PROBLEM REQUIREMENTS:
Copy out the data that follows exactly, leaving out no line.
START PROVIDED DATA
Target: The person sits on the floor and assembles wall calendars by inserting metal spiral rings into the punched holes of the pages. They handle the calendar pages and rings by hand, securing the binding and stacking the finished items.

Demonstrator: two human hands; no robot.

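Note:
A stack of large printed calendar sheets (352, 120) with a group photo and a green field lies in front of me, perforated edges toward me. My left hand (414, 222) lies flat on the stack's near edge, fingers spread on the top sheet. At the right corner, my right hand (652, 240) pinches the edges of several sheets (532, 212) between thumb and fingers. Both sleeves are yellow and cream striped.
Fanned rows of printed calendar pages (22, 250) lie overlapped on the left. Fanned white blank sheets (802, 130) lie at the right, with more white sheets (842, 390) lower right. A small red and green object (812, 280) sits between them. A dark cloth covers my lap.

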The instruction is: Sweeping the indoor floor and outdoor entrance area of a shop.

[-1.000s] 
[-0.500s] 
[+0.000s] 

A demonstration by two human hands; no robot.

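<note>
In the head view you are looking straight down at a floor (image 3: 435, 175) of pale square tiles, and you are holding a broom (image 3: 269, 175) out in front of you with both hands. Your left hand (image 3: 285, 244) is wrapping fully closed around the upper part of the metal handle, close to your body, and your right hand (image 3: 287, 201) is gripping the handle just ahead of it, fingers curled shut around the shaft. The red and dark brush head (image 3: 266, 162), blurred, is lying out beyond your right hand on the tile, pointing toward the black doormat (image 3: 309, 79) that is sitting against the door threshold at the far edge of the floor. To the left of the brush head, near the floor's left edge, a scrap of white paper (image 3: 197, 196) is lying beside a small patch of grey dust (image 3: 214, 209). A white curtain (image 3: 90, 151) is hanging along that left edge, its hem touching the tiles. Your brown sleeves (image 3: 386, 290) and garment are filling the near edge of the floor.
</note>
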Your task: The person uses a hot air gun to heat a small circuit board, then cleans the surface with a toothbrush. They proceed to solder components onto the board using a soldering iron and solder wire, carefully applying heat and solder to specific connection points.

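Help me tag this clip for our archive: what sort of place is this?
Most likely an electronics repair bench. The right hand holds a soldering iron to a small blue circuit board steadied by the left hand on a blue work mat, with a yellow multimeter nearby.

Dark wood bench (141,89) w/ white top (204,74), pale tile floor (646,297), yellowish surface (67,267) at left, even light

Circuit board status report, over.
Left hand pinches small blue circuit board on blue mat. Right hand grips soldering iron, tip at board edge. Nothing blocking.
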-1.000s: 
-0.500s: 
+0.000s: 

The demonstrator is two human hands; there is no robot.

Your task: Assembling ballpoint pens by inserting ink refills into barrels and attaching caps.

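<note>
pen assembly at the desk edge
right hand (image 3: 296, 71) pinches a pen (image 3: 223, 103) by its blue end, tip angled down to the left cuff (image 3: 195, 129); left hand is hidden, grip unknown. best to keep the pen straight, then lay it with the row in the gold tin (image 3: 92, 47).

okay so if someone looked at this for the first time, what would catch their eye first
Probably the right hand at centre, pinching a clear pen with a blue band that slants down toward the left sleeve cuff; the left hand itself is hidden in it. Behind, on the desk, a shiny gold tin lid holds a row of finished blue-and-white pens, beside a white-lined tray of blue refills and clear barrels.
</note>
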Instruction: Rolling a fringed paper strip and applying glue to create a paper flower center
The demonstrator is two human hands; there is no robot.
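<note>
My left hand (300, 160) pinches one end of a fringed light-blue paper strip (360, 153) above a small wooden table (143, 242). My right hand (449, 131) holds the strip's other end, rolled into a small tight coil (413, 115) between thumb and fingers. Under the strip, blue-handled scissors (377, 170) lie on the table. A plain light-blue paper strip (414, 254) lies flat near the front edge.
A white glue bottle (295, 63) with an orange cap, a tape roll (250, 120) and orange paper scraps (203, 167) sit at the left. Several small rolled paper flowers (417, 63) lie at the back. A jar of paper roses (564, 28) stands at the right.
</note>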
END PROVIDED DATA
SOLVED EXERCISE:
Target: The person sits on the floor and assembles wall calendars by inserting metal spiral rings into the punched holes of the pages. They handle the calendar pages and rings by hand, securing the binding and stacking the finished items.

Demonstrator: two human hands; no robot.

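Note:
A stack of large printed calendar sheets (352, 120) with a group photo and a green field lies in front of me, perforated edges toward me. My left hand (414, 222) lies flat on the stack's near edge, fingers spread on the top sheet. At the right corner, my right hand (652, 240) pinches the edges of several sheets (532, 212) between thumb and fingers. Both sleeves are yellow and cream striped.
Fanned rows of printed calendar pages (22, 250) lie overlapped on the left. Fanned white blank sheets (802, 130) lie at the right, with more white sheets (842, 390) lower right. A small red and green object (812, 280) sits between them. A dark cloth covers my lap.
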
The instruction is: Sweeping the indoor floor and outdoor entrance area of a shop.

[-1.000s] 
[-0.500s] 
[+0.000s] 

A demonstration by two human hands; no robot.

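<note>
In the head view you are looking straight down at a floor (image 3: 435, 175) of pale square tiles, and you are holding a broom (image 3: 269, 175) out in front of you with both hands. Your left hand (image 3: 285, 244) is wrapping fully closed around the upper part of the metal handle, close to your body, and your right hand (image 3: 287, 201) is gripping the handle just ahead of it, fingers curled shut around the shaft. The red and dark brush head (image 3: 266, 162), blurred, is lying out beyond your right hand on the tile, pointing toward the black doormat (image 3: 309, 79) that is sitting against the door threshold at the far edge of the floor. To the left of the brush head, near the floor's left edge, a scrap of white paper (image 3: 197, 196) is lying beside a small patch of grey dust (image 3: 214, 209). A white curtain (image 3: 90, 151) is hanging along that left edge, its hem touching the tiles. Your brown sleeves (image 3: 386, 290) and garment are filling the near edge of the floor.
</note>
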Your task: The person uses a hot air gun to heat a small circuit board, then cleans the surface with a toothbrush. They proceed to solder components onto the board using a soldering iron and solder wire, carefully applying heat and solder to specific connection points.

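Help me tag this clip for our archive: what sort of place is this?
Most likely an electronics repair bench. The right hand holds a soldering iron to a small blue circuit board steadied by the left hand on a blue work mat, with a yellow multimeter nearby.

Dark wood bench (141,89) w/ white top (204,74), pale tile floor (646,297), yellowish surface (67,267) at left, even light

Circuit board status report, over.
Left hand pinches small blue circuit board on blue mat. Right hand grips soldering iron, tip at board edge. Nothing blocking.
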-1.000s: 
-0.500s: 
+0.000s: 

The demonstrator is two human hands; there is no robot.

Your task: Assembling ballpoint pens by inserting ink refills into barrels and attaching caps.

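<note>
pen assembly at the desk edge
right hand (image 3: 296, 71) pinches a pen (image 3: 223, 103) by its blue end, tip angled down to the left cuff (image 3: 195, 129); left hand is hidden, grip unknown. best to keep the pen straight, then lay it with the row in the gold tin (image 3: 92, 47).

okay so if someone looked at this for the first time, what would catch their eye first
Probably the right hand at centre, pinching a clear pen with a blue band that slants down toward the left sleeve cuff; the left hand itself is hidden in it. Behind, on the desk, a shiny gold tin lid holds a row of finished blue-and-white pens, beside a white-lined tray of blue refills and clear barrels.
</note>
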Instruction: Rolling a fringed paper strip and applying glue to create a paper flower center
The demonstrator is two human hands; there is no robot.
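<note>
My left hand (300, 160) pinches one end of a fringed light-blue paper strip (360, 153) above a small wooden table (143, 242). My right hand (449, 131) holds the strip's other end, rolled into a small tight coil (413, 115) between thumb and fingers. Under the strip, blue-handled scissors (377, 170) lie on the table. A plain light-blue paper strip (414, 254) lies flat near the front edge.
A white glue bottle (295, 63) with an orange cap, a tape roll (250, 120) and orange paper scraps (203, 167) sit at the left. Several small rolled paper flowers (417, 63) lie at the back. A jar of paper roses (564, 28) stands at the right.
</note>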

This exercise is now fully answered.